[Collected data entries]
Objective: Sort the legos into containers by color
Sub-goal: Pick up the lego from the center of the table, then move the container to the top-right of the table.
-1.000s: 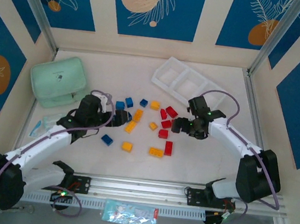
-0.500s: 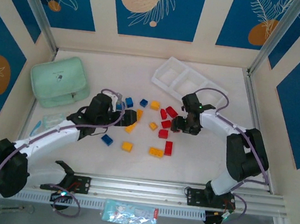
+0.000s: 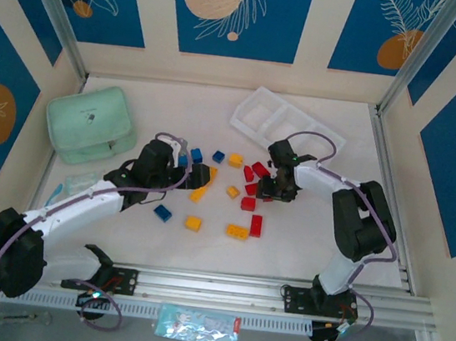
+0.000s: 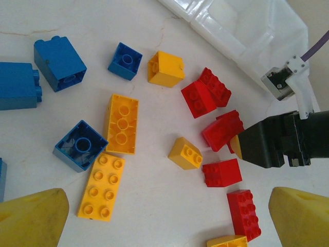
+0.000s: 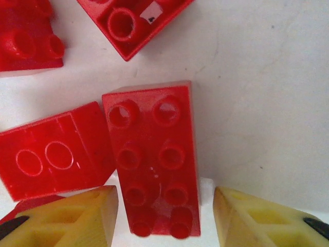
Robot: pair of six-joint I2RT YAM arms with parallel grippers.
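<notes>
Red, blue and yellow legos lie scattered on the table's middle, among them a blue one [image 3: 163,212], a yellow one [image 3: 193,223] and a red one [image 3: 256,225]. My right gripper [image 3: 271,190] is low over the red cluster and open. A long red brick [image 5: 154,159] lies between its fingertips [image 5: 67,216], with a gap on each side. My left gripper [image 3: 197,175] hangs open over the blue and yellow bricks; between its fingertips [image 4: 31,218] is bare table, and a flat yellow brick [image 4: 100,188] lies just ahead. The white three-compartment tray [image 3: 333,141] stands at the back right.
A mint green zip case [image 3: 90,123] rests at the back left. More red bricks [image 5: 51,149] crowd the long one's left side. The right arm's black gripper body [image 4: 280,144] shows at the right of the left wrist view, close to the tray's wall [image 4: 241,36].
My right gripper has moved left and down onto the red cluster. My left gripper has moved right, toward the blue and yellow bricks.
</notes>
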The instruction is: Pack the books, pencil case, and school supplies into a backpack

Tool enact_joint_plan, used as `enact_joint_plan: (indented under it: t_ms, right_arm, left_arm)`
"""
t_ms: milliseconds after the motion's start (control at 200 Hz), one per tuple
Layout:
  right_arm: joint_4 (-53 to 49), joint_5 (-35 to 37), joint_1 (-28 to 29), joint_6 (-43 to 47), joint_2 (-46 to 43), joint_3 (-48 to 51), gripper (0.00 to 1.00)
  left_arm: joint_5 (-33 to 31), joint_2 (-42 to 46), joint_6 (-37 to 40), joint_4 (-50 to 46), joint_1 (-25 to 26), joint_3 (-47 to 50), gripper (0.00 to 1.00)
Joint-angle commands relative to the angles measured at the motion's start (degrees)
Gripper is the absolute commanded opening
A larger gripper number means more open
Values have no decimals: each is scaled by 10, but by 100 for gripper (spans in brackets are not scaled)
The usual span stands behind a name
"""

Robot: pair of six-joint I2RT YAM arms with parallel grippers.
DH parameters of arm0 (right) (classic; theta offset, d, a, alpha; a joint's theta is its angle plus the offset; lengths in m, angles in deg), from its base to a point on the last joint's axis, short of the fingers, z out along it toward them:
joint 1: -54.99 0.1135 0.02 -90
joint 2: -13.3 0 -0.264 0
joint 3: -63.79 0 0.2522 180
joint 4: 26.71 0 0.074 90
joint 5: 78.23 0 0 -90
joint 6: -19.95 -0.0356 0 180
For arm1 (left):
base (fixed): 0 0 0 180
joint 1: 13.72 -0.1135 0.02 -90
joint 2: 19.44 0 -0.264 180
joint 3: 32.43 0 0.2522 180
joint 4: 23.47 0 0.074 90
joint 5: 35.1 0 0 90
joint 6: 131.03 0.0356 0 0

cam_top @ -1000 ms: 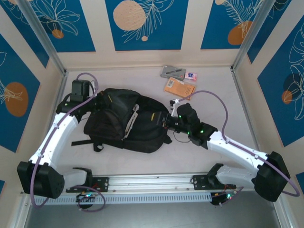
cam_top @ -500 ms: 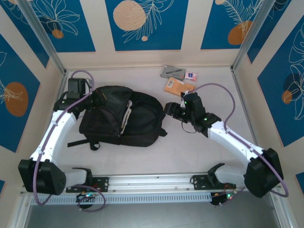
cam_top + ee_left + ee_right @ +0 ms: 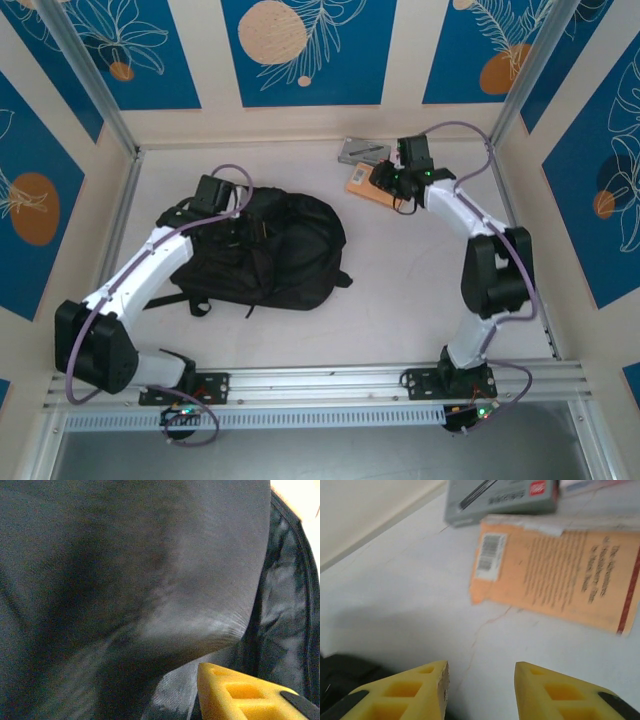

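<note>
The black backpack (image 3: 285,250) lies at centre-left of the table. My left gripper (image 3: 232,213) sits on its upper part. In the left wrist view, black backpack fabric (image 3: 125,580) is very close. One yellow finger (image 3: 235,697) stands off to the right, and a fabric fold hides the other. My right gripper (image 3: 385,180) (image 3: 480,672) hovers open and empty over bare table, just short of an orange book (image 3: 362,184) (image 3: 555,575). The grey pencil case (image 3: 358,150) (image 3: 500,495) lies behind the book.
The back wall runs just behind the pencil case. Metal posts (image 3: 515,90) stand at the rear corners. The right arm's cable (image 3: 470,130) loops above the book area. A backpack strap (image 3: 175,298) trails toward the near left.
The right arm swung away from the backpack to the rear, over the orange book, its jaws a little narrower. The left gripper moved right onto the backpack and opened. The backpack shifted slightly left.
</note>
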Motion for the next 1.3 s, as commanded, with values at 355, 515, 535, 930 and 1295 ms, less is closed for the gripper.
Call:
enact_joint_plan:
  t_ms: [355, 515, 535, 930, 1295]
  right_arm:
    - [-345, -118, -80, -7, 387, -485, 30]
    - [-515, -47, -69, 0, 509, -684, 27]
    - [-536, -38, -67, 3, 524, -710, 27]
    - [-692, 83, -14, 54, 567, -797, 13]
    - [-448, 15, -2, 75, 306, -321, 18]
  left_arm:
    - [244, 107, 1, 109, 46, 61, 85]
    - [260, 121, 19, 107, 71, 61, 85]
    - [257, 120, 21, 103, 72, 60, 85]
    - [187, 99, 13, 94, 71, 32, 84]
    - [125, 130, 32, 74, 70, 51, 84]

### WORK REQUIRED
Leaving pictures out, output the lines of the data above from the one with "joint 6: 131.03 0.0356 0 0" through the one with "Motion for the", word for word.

### TASK OUTPUT
joint 6: 131.03 0.0356 0 0

cam_top @ -1000 ms: 
cam_top @ -500 ms: 
cam_top + ee_left + ee_right @ +0 ms: 

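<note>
The black backpack (image 3: 285,250) lies at centre-left of the table. My left gripper (image 3: 232,213) sits on its upper part. In the left wrist view, black backpack fabric (image 3: 125,580) is very close. One yellow finger (image 3: 235,697) stands off to the right, and a fabric fold hides the other. My right gripper (image 3: 385,180) (image 3: 480,672) hovers open and empty over bare table, just short of an orange book (image 3: 362,184) (image 3: 555,575). The grey pencil case (image 3: 358,150) (image 3: 500,495) lies behind the book.
The back wall runs just behind the pencil case. Metal posts (image 3: 515,90) stand at the rear corners. The right arm's cable (image 3: 470,130) loops above the book area. A backpack strap (image 3: 175,298) trails toward the near left.
The right arm swung away from the backpack to the rear, over the orange book, its jaws a little narrower. The left gripper moved right onto the backpack and opened. The backpack shifted slightly left.
</note>
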Motion for the next 1.3 s, as commanded, with values at 355, 515, 535, 930 and 1295 ms, less is closed for the gripper.

This is the complete answer to the exercise.